### What is expected:
A word-for-word retyping of the listing is the goal.

### Stored data:

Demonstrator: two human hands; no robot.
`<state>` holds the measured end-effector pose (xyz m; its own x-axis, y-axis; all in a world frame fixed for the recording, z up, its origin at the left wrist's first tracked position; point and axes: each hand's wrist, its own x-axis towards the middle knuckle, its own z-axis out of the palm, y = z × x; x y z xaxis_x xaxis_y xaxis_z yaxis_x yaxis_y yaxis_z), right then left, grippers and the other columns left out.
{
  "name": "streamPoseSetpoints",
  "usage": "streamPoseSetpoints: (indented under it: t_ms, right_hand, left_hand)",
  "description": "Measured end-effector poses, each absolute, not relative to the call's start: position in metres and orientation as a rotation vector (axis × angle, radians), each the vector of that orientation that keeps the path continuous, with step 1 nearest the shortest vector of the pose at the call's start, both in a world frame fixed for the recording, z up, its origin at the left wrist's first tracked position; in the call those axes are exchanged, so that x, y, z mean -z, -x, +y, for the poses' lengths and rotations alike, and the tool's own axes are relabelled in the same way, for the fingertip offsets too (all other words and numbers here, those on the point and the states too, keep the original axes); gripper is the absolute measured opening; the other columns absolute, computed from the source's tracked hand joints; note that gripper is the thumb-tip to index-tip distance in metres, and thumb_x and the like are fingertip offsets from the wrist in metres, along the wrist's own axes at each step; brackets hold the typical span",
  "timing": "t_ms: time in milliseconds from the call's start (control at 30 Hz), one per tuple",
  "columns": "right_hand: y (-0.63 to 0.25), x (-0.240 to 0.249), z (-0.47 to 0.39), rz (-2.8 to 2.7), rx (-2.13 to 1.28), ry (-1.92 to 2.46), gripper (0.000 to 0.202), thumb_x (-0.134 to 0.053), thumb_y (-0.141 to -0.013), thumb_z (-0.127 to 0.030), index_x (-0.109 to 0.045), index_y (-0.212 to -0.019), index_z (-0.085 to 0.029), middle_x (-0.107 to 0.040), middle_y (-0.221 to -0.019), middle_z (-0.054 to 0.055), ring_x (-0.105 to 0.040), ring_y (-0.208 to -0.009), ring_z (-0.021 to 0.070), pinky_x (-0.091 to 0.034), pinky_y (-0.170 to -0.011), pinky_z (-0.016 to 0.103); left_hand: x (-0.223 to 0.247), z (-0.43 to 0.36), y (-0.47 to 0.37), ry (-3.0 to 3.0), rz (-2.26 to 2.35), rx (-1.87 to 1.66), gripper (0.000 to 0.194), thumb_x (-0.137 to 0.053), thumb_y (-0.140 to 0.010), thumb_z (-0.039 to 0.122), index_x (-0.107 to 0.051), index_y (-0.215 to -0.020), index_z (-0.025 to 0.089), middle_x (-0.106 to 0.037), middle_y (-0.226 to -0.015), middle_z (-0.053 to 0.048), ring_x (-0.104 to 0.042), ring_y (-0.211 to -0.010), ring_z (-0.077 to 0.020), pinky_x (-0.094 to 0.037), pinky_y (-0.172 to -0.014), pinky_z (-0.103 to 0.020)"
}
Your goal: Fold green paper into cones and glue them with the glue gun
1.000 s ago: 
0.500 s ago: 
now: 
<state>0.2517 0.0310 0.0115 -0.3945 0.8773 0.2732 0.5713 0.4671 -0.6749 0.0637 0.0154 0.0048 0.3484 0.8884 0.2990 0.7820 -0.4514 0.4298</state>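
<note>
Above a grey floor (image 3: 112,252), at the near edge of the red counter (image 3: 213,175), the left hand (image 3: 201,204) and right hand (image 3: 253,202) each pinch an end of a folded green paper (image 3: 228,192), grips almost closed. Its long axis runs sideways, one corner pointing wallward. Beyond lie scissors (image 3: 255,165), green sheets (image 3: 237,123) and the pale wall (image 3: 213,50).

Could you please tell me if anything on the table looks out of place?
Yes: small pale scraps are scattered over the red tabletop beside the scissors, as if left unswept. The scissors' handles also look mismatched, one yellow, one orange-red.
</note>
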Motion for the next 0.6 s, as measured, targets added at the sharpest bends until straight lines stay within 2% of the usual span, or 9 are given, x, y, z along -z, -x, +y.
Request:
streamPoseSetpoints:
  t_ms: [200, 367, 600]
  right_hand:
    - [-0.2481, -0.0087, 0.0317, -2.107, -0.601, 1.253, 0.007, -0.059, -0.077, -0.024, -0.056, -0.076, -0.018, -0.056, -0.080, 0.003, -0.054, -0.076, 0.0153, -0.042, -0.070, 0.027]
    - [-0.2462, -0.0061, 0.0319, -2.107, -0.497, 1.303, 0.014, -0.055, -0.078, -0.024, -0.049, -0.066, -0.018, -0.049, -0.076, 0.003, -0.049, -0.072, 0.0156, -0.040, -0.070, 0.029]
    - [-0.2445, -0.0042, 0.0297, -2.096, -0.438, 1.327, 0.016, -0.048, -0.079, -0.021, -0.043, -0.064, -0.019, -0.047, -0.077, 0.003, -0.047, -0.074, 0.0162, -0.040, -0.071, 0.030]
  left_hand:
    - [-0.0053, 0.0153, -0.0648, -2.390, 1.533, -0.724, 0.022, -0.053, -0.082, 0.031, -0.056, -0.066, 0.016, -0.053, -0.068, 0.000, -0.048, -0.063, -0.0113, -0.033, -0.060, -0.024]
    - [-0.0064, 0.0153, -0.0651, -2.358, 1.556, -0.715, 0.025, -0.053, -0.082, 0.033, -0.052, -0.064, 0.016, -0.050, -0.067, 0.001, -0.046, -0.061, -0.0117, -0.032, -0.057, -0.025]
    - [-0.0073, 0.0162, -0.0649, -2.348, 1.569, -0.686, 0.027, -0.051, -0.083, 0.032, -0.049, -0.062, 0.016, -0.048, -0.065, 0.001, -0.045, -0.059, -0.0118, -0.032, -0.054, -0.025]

### Exercise response:
Demonstrator: two human hands; no robot.
`<state>` holds the measured end-effector pose (xyz m; its own x-axis, y-axis; all in a world frame fixed for the recording, z up, its origin at the left wrist's first tracked position; point and axes: each hand's wrist, its own x-axis towards the middle knuckle, its own z-axis out of the palm, y = z × x; x y z xaxis_x xaxis_y xaxis_z yaxis_x yaxis_y yaxis_z), right then left, grippers and the other columns left out.
{
  "name": "streamPoseSetpoints",
  "usage": "streamPoseSetpoints: (indented under it: t_ms, right_hand, left_hand)",
  "description": "Measured end-effector poses, each absolute, not relative to the call's start: position in metres and orientation as a rotation vector (axis × angle, radians), each the vector of that orientation that keeps the path continuous, with step 1 nearest the shortest vector of the pose at the call's start, both in a world frame fixed for the recording, z up, its origin at the left wrist's first tracked position; in the call those axes are exchanged, so that x, y, z mean -z, -x, +y, for the poses' lengths and rotations alike, and the tool's own axes are relabelled in the same way, for the fingertip offsets too (all other words and numbers here, those on the point and the states too, keep the original axes); gripper is the absolute measured opening; the other columns absolute, computed from the source's tracked hand joints; note that gripper is the thumb-tip to index-tip distance in metres, and thumb_x and the like are fingertip offsets from the wrist in metres, along the wrist's own axes at each step; brackets hold the typical span",
  "timing": "t_ms: time in milliseconds from the call's start (control at 30 Hz), one per tuple",
  "columns": "right_hand: y (-0.63 to 0.25), x (-0.240 to 0.249), z (-0.47 to 0.39), rz (-2.8 to 2.7), rx (-2.13 to 1.28), ry (-1.92 to 2.46), gripper (0.000 to 0.202), thumb_x (-0.134 to 0.053), thumb_y (-0.141 to -0.013), thumb_z (-0.127 to 0.030), index_x (-0.109 to 0.045), index_y (-0.212 to -0.019), index_z (-0.085 to 0.029), middle_x (-0.107 to 0.040), middle_y (-0.221 to -0.019), middle_z (-0.054 to 0.055), ring_x (-0.105 to 0.040), ring_y (-0.208 to -0.009), ring_z (-0.021 to 0.070), pinky_x (-0.091 to 0.034), pinky_y (-0.170 to -0.011), pinky_z (-0.016 to 0.103); left_hand: x (-0.223 to 0.247), z (-0.43 to 0.36), y (-0.47 to 0.37), ry (-3.0 to 3.0), rz (-2.26 to 2.35), rx (-1.87 to 1.66), gripper (0.000 to 0.194), thumb_x (-0.137 to 0.053), thumb_y (-0.140 to 0.010), thumb_z (-0.039 to 0.122), index_x (-0.107 to 0.051), index_y (-0.215 to -0.020), index_z (-0.025 to 0.089), middle_x (-0.106 to 0.037), middle_y (-0.226 to -0.015), middle_z (-0.053 to 0.048), ring_x (-0.104 to 0.042), ring_y (-0.211 to -0.010), ring_z (-0.077 to 0.020), pinky_x (-0.094 to 0.037), pinky_y (-0.172 to -0.014), pinky_z (-0.103 to 0.020)"
}
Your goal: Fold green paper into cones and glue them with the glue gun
1.000 s ago: 
0.500 s ago: 
now: 
<state>0.2517 0.0310 0.0115 -0.3945 0.8773 0.2732 0.5713 0.4671 -0.6749 0.0637 0.0154 0.0048 0.3484 0.8884 0.2990 0.7820 -0.4514 0.4298</state>
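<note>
Above a grey floor (image 3: 112,252), at the near edge of the red counter (image 3: 213,175), the left hand (image 3: 201,204) and right hand (image 3: 253,202) each pinch an end of a folded green paper (image 3: 228,192), grips almost closed. Its long axis runs sideways, one corner pointing wallward. Beyond lie scissors (image 3: 255,165), green sheets (image 3: 237,123) and the pale wall (image 3: 213,50).

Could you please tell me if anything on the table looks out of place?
Yes: small pale scraps are scattered over the red tabletop beside the scissors, as if left unswept. The scissors' handles also look mismatched, one yellow, one orange-red.
</note>
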Motion for the next 0.6 s, as measured, targets added at the sharpest bends until straight lines stay within 2% of the usual span, or 9 are given, x, y, z along -z, -x, +y.
Request:
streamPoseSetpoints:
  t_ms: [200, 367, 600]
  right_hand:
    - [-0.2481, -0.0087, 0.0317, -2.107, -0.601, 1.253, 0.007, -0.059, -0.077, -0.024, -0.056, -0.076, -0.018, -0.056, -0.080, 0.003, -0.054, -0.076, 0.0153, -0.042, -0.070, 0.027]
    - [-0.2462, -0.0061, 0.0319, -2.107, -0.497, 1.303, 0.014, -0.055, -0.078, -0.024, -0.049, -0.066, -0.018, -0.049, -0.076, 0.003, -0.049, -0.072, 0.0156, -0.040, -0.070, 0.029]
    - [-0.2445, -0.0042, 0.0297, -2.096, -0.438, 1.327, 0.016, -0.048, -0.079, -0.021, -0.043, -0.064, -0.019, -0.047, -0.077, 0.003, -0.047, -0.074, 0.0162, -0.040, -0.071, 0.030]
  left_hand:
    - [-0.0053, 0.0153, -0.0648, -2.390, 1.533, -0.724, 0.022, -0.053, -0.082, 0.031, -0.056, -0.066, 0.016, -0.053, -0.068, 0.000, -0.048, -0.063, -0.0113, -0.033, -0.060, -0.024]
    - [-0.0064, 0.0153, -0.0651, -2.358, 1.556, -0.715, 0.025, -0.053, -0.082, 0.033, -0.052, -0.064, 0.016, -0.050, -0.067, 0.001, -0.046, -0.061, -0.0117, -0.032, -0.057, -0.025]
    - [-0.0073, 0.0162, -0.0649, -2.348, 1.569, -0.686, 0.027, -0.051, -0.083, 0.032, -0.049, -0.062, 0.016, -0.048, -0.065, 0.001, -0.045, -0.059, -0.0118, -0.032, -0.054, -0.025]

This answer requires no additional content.